BRIEF
A bare number is all that is needed: how many lines below contain the string "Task"?

[Data items]
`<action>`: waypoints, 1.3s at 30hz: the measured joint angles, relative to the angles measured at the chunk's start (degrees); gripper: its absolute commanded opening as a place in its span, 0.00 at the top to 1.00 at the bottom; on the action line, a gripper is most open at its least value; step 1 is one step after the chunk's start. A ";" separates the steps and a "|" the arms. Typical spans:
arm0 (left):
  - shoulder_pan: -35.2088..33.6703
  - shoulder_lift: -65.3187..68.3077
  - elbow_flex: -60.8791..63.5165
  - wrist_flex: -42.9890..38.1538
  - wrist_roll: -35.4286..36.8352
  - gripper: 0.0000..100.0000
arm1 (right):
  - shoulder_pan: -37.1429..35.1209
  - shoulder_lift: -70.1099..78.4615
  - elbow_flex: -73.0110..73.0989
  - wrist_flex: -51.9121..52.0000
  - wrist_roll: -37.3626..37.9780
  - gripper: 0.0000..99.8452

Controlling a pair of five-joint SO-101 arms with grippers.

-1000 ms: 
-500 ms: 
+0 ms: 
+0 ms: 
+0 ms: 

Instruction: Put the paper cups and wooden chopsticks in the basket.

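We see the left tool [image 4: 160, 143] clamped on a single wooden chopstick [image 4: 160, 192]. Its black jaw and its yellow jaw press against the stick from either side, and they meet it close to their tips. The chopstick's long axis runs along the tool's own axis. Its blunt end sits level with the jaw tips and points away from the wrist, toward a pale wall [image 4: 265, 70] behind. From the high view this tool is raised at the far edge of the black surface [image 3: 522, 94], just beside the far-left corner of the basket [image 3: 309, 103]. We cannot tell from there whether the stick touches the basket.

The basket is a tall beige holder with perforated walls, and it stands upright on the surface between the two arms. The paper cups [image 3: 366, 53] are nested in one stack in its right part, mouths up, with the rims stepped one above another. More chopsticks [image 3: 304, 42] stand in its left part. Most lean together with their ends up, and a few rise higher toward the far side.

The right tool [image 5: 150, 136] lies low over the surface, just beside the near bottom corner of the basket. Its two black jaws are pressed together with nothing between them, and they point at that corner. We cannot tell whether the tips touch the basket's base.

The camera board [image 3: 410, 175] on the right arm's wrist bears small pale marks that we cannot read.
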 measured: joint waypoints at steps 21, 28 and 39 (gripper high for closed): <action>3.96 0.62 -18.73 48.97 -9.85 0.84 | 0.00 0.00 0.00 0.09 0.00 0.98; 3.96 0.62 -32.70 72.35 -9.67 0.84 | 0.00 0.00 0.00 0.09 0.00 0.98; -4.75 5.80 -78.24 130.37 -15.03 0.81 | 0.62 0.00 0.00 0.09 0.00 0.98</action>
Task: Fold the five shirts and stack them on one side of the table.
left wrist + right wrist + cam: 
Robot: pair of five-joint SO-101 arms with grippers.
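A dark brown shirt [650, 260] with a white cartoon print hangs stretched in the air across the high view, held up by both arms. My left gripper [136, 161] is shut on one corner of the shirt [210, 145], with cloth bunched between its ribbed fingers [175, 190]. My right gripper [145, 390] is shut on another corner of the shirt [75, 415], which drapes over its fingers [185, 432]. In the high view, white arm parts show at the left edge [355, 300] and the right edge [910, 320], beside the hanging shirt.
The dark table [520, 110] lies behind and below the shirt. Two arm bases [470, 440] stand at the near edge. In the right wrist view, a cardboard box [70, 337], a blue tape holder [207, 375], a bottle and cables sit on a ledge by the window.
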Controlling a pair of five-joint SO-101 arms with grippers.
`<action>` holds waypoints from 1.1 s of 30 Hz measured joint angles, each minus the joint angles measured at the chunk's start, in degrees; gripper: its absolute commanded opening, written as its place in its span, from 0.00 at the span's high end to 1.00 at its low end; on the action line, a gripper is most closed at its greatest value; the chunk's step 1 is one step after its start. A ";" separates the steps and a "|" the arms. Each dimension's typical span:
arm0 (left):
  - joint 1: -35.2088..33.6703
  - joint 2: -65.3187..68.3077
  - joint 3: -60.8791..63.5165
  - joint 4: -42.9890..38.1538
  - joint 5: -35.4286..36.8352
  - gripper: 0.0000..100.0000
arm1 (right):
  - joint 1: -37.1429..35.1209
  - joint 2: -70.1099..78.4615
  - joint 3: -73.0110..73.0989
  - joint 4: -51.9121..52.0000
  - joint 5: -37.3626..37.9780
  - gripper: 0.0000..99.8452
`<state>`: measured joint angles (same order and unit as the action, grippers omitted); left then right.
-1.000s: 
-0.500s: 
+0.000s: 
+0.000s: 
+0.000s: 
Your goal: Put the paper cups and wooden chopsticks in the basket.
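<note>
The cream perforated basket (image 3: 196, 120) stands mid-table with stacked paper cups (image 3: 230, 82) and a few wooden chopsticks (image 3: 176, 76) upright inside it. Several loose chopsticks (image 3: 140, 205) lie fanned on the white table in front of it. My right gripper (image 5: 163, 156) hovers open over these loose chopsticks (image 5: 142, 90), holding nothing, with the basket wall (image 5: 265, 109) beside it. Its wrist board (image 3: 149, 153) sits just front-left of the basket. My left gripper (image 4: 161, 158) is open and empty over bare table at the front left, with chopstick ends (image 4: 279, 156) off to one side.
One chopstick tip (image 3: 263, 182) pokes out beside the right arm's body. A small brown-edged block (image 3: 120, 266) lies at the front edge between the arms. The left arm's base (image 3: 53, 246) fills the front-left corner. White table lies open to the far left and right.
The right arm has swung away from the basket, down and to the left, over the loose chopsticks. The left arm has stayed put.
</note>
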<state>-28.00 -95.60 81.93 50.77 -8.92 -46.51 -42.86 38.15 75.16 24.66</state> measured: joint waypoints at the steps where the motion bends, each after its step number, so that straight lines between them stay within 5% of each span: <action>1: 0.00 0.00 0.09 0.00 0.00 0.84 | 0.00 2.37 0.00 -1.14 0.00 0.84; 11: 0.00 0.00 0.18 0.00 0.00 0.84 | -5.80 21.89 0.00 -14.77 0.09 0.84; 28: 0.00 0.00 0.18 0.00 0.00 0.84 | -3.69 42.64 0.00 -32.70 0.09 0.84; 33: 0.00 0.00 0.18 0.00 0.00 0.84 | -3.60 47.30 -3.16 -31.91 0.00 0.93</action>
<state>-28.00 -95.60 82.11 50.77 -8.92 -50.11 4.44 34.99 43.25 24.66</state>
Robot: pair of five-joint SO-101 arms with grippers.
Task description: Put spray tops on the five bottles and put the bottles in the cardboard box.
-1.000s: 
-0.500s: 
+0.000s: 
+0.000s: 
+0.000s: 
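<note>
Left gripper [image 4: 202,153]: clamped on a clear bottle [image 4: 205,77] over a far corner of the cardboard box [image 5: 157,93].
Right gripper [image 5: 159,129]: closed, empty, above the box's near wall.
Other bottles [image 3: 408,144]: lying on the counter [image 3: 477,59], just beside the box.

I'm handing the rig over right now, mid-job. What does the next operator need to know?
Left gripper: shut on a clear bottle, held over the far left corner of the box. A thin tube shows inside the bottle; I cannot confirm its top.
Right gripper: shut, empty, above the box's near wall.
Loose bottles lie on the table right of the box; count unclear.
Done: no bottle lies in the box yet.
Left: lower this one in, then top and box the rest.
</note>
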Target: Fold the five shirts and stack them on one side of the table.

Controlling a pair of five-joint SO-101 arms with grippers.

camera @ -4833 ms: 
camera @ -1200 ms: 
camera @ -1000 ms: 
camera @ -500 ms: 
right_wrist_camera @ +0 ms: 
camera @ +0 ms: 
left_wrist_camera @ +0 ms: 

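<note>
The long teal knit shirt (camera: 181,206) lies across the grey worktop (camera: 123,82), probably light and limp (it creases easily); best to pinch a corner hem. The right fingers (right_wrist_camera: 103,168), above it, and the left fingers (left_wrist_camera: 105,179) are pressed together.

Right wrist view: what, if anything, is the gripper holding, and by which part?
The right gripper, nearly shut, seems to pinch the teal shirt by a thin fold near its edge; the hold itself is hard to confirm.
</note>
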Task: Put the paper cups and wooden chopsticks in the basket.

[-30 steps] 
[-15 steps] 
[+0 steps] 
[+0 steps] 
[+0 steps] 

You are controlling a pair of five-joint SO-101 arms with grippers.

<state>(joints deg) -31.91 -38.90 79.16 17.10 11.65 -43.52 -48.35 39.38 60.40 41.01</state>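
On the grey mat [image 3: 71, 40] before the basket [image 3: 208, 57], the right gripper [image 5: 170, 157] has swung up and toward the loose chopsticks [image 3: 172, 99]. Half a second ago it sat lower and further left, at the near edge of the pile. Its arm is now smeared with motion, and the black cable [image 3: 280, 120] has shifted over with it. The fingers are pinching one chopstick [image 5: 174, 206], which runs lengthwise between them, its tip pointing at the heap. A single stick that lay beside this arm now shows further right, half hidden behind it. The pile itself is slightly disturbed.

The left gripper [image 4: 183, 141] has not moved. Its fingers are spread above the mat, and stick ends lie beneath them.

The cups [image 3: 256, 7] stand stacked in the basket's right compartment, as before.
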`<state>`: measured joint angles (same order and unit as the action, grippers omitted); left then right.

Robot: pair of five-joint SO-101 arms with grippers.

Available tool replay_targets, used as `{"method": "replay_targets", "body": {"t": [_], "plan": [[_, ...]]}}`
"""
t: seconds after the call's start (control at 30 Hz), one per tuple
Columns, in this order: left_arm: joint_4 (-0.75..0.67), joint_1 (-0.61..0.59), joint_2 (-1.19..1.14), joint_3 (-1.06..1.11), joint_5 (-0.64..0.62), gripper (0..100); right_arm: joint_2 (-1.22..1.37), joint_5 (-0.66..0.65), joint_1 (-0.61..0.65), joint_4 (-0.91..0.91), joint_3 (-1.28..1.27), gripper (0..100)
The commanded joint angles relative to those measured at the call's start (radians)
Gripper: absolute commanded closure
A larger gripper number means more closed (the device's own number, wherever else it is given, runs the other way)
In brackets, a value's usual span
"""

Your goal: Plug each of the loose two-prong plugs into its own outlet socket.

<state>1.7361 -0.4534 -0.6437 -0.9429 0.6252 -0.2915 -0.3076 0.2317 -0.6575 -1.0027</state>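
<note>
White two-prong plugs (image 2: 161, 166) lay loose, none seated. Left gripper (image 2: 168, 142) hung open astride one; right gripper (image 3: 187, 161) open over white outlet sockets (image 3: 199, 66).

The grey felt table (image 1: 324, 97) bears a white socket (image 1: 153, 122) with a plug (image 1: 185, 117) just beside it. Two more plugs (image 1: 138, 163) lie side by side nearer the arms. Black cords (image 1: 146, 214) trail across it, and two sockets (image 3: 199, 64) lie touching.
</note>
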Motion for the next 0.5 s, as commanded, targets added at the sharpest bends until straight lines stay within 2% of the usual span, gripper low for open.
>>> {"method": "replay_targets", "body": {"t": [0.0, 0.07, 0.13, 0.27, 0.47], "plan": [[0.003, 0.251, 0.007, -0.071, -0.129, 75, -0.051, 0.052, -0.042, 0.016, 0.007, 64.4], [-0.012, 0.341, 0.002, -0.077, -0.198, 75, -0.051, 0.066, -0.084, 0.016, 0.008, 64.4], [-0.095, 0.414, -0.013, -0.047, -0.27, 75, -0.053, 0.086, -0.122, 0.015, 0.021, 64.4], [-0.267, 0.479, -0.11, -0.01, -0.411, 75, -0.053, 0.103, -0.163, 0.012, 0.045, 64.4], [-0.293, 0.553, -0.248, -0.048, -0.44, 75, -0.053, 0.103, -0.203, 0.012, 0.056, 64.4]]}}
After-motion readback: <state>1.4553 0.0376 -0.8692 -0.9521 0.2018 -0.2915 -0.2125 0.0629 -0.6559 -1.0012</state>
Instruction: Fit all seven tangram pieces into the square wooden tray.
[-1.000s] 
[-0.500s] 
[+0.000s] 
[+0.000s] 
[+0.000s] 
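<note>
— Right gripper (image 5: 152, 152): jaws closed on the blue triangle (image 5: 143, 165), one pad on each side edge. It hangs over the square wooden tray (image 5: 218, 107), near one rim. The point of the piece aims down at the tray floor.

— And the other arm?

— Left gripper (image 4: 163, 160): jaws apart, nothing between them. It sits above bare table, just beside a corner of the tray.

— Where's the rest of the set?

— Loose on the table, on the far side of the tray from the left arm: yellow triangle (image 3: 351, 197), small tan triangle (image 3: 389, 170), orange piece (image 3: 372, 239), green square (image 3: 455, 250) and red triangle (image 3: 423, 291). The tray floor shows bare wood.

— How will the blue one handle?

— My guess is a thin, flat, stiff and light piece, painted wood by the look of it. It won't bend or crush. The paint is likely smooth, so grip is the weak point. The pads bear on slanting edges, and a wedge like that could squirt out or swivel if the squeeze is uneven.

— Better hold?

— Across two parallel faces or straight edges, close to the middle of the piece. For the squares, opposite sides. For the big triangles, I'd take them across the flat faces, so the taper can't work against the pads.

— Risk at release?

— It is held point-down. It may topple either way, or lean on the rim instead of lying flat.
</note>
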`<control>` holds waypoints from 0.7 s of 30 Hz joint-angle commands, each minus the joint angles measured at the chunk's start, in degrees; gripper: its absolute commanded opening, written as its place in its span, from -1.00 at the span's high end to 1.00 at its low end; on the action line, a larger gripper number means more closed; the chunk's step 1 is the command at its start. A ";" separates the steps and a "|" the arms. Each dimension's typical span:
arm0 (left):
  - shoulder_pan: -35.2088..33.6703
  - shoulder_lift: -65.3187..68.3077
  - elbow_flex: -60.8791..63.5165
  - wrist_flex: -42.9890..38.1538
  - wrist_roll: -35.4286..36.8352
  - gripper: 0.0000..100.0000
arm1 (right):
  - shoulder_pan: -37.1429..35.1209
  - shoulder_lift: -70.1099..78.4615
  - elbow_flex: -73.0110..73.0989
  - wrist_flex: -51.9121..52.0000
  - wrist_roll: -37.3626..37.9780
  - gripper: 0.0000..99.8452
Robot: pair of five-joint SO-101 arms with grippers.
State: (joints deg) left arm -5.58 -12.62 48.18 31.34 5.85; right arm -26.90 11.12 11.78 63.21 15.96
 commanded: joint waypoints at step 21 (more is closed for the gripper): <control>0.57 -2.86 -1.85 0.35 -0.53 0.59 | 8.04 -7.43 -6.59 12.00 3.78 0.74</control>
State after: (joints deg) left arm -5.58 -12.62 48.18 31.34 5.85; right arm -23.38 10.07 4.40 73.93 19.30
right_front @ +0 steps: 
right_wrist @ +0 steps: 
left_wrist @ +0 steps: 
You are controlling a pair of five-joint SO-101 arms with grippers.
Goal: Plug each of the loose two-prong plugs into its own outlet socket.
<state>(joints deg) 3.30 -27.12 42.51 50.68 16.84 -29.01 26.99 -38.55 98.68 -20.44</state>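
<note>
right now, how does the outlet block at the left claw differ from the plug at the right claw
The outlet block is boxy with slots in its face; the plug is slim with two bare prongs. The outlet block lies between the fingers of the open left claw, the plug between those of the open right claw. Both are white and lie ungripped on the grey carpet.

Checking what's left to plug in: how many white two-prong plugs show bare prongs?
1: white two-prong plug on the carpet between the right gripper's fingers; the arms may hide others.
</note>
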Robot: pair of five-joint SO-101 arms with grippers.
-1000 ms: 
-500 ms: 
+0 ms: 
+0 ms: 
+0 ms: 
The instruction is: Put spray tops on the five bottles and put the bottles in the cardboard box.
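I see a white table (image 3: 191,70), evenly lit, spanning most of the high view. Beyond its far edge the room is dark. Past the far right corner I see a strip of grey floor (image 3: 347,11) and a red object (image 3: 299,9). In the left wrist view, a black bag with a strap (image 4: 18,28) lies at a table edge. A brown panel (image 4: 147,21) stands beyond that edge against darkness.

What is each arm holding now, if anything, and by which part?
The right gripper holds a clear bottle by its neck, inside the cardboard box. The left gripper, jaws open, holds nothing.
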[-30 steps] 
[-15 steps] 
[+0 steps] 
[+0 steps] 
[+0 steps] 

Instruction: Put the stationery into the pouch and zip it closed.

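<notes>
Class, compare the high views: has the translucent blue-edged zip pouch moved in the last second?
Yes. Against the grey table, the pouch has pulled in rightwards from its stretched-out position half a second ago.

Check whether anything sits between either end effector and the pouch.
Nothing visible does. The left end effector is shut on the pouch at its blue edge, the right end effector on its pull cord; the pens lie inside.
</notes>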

EXERCISE ANSWER
3